Валя словно бы очнулась, взгляд ее оживился.
— Я не за себя, за мать боюсь! — сказала она. — Что с ней теперь будет?
Костя, не выпускавший руки Вали, почувствовал, что ее бьет озноб.
— Ну чего ты? Курц ведь сам полез. Все это видели. И Шульц не станет из-за Тигра кровь себе портить. Ты же слышала, как он его отчитывал?

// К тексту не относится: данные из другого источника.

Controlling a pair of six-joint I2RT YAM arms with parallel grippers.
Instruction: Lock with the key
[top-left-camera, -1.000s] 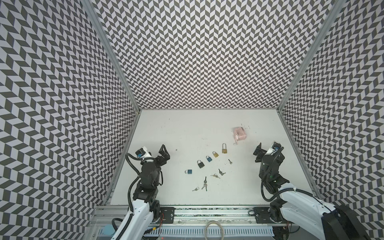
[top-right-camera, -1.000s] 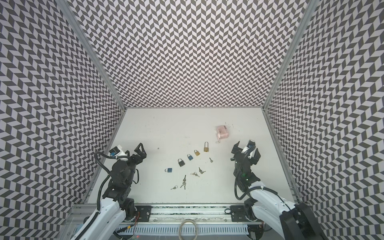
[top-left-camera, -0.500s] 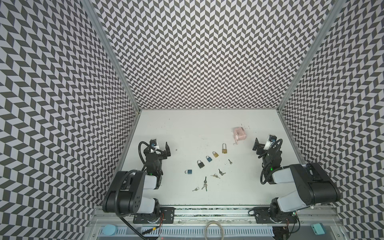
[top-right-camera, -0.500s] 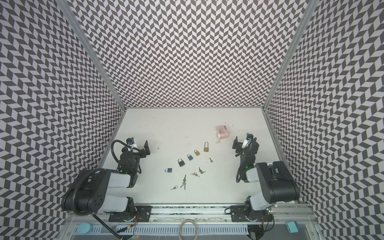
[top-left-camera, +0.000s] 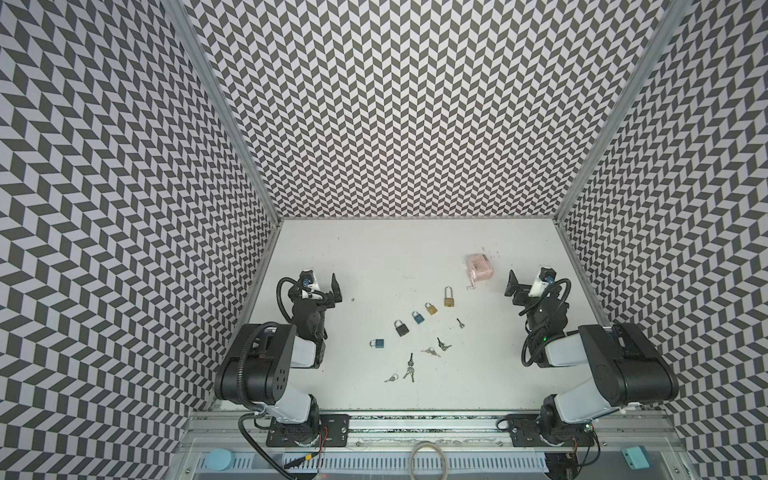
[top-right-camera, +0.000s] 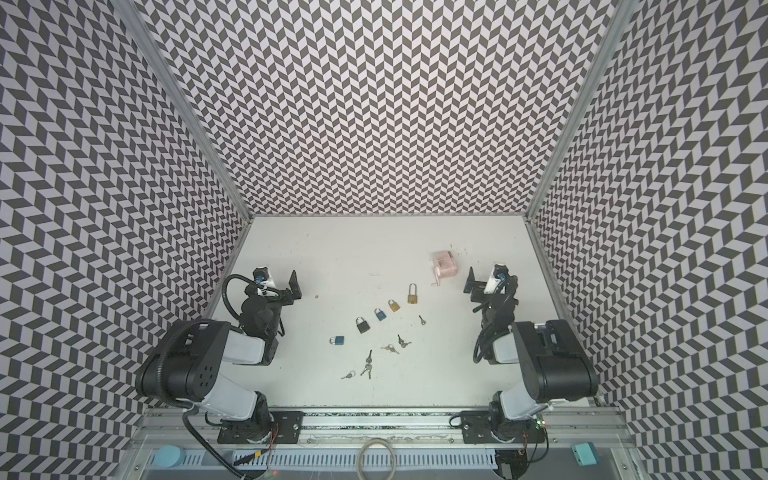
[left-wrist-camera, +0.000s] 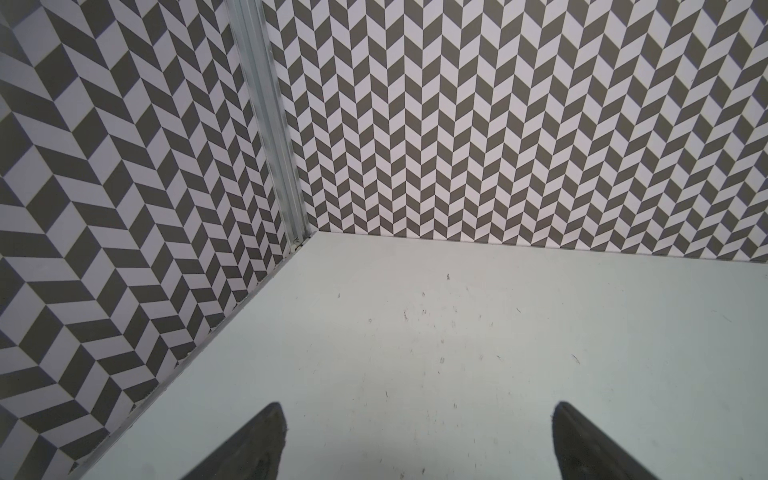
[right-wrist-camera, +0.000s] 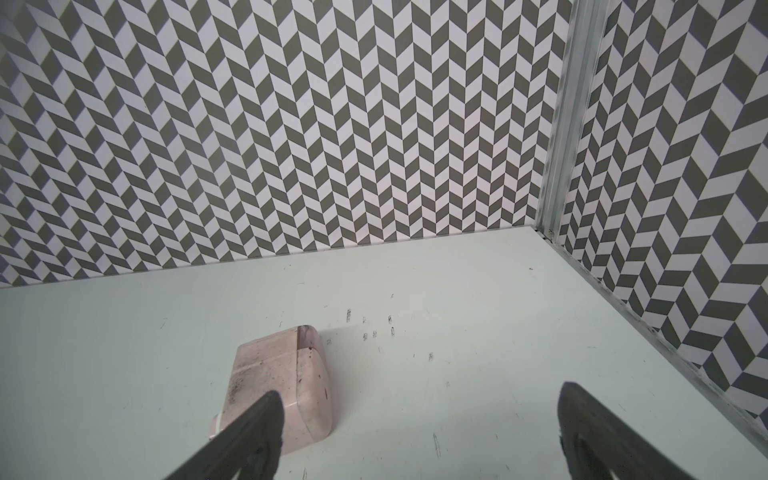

Шульц был потрясен происшествием. Нет, он не жалел Курца! Дьявол с ним, с этой рыжей ищейкой. Туда ему и дорога! По крайней мере, теперь он, Шульц, навсегда избавлен от доносов. Но его заячья душа трепетала. А что, если пойдет слух, что это не случайность, а преднамеренное убийство? Тогда хлопот не оберешься. Не миновать допросов в комендатуре жандармерии, а то и в СД у Майера. А вдруг там приятели Курца скажут: «Курц был прав. Ты распустил этих русских свиней! Ты потакал им, ты в ответе». Чего доброго, еще на фронт угодишь. Нужны свидетельские показания, факты, которые начисто бы отмели всякие подозрения. Он-то хорошо знает, как ненавидели Курца рабочие. Но обвинять этих русских, старика отводчика или девчонку-лебедчицу, которая так ловко спровадила на тот свет жандарма, конечно, не стоит. Невыгодно неопасно. Как бы получше выскользнуть сухим из этой грязной истории?
Трепеща, Шульц внешне держался спокойно. Опрашивая старого грузчика и лебедчиц через переводчика (а переводчик тоже может оказаться свидетелем!), Шульц обстоятельно выяснял все подробности.